15 Temmuz Haftası hazırlıkları son hızla devam ediyor. Resmi açılışlar, toplantılar yapılacak; şehitlerimizin anıtları törenle açılacak. Bilemediğimiz sürpriz çalışmalar olabilir. Devletimiz, hükümetimiz, ordumuz, emniyet teşkilatımız, valiliklerimiz, belediyelerimiz bu hazırlıkları tamamlarken vatandaşlar olarak bize ne gibi görevler düşüyor? Sivil toplum kuruluşları neler yapabilir? Bu konuda imal-i fikr etmek istiyorum. Zira bu kanlı, alçak ve hain darbe ve işgal teşebbüsü,devletimize yönelik olduğu gibi aynı zamanda milletimizi de hedef almıştı. Öyleyse Millet-Devlet bütünlüğü içinde bu programlar gerçekleşmeli ki, ruhlarını, bedenlerini, akıllarını ve vicdanlarını başkalarına satanların cesareti tamamen kaybolsun, ümitlerini yitirsinler. Kanaatimce bu anma, hatırlama ve görevler bir haftayla da sınırlanamayacak. Zira şimdiden bir çok ciddi etkinliğe başlandı. Benim naçizane düşüncem ve temennim şudur ki: Nasıl Ağustos ayı “Zaferler Ayı” ise, Temmuz da bundan böyle artık “Destan Ayı”mız olmuştur. Dolayısıyla Temmuz ayının sonuna kadar bu rüzgâr devam etmeli, çalışmalar sürdürülmelidir. İşte yapılabilecek faaliyetlerden bazıları:
ŞEHİTLERİMİZ VE GAZİLERİMİZ ZİYARET EDİLMELİ
Onlar bizim için, bu mübarek vatanı korumak adına, al bayrağımızı indirmemek, ezan-ı Muhammedi'yi dindirmemek için canlarını ve kanlarını feda ettiler.
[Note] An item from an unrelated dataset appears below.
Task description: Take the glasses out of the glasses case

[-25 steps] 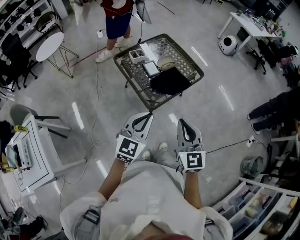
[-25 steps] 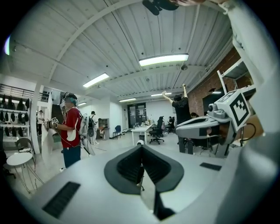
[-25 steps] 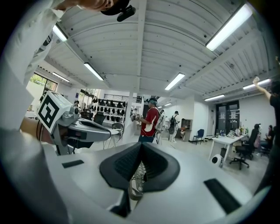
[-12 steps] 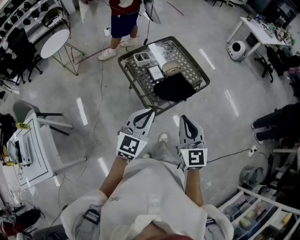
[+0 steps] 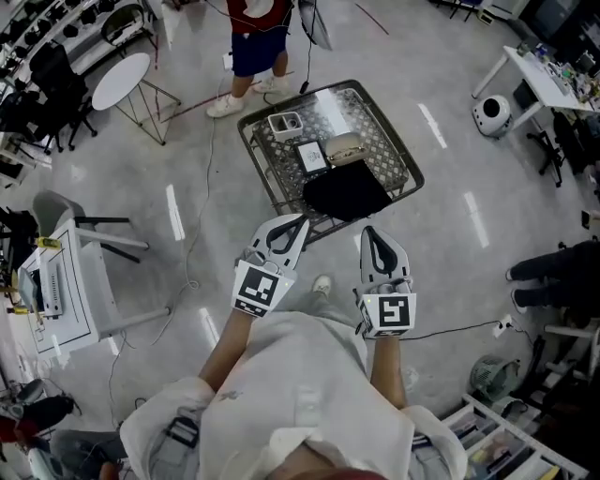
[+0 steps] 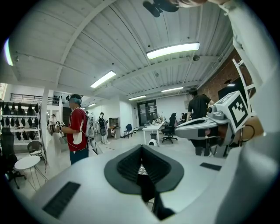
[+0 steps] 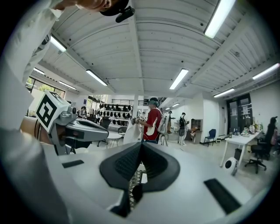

Üstümüzde hakları çok. Başta İstanbul ve Ankara'da olmak üzere Türkiye'nin bir çok bölgesinde şehitlerimizin anıt mezarları vardır. Vatandaş olarak, bize görev düşüyor. Şehitlikleri ziyaret etmeli, fatihalarımızı ve dualarımızı okumalıyız. Elbette sadece 15 Temmuz Şehitleri değil, yıllardan beri Doğu ve Güneydoğu'da dış güçlerin maşası olan, kendi halkına kıyabilen PKK'lıların şehit ettiği askerlerimizin, polislerimizin, korucularımızın ve vatandaşlarımızın kabirleri de ihmal edilmeden ziyaret edilmelidir. Şehit yakınlarıyla görüşülmeli, onlara moral desteğinde bulunmalıyız. Yalnız olmadıklarını kendilerine hatırlatmalıyız. Şehitlerimiz gibi gazilerimiz de bu ilgiye ziyadesiyle lâyıktır. Onlar belki şu anda hayattalar, ama şehadeti göze alarak meydanlara girmiş, şehirlerde veya dağlarda düşmana kahramanca göğüslerini siper etmişlerdi. Gazilerimize de gözümüz gibi, canımız gibi bakmalıyız.